## What the exercise asks
Write out the data below exactly as given, without any of its pictures.

*** Opening of Data block ***

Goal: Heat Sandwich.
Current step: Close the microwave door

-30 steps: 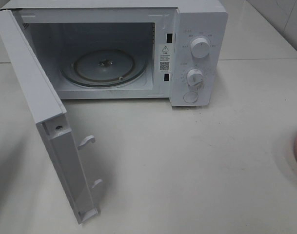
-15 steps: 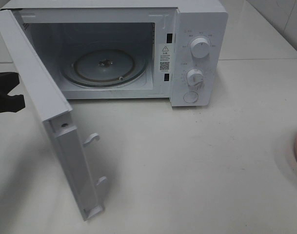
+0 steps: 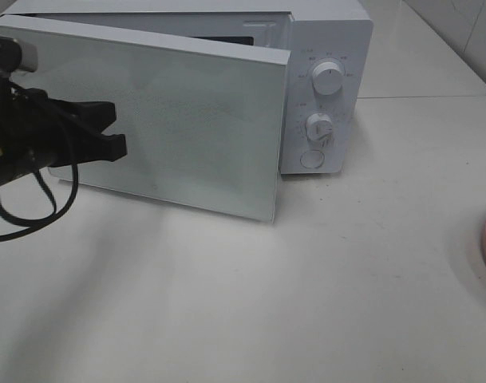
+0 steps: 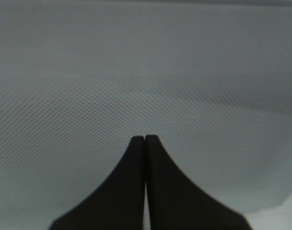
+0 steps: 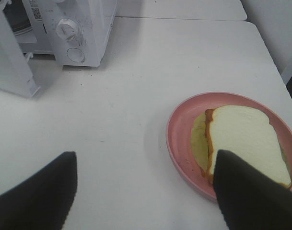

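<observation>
While its two black fingers are pressing together with nothing between them, the left gripper (image 3: 121, 130) is leaning against the outer face of the microwave door (image 3: 195, 128), which is standing partly swung toward the microwave (image 3: 326, 80). Hovering with jaws spread wide and empty, the right gripper (image 5: 146, 191) is looking down on the sandwich (image 5: 244, 143), which is lying on the pink plate (image 5: 181, 127) near the table's (image 3: 346, 279) right edge.
</observation>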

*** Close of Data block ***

## Result
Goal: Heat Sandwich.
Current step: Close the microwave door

-30 steps: 
-15 steps: 
+0 steps: 
+0 steps: 
+0 steps: 

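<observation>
While its two black fingers are pressing together with nothing between them, the left gripper (image 3: 121, 130) is leaning against the outer face of the microwave door (image 3: 195, 128), which is standing partly swung toward the microwave (image 3: 326, 80). Hovering with jaws spread wide and empty, the right gripper (image 5: 146, 191) is looking down on the sandwich (image 5: 244, 143), which is lying on the pink plate (image 5: 181, 127) near the table's (image 3: 346, 279) right edge.
</observation>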

This is the complete answer to the exercise.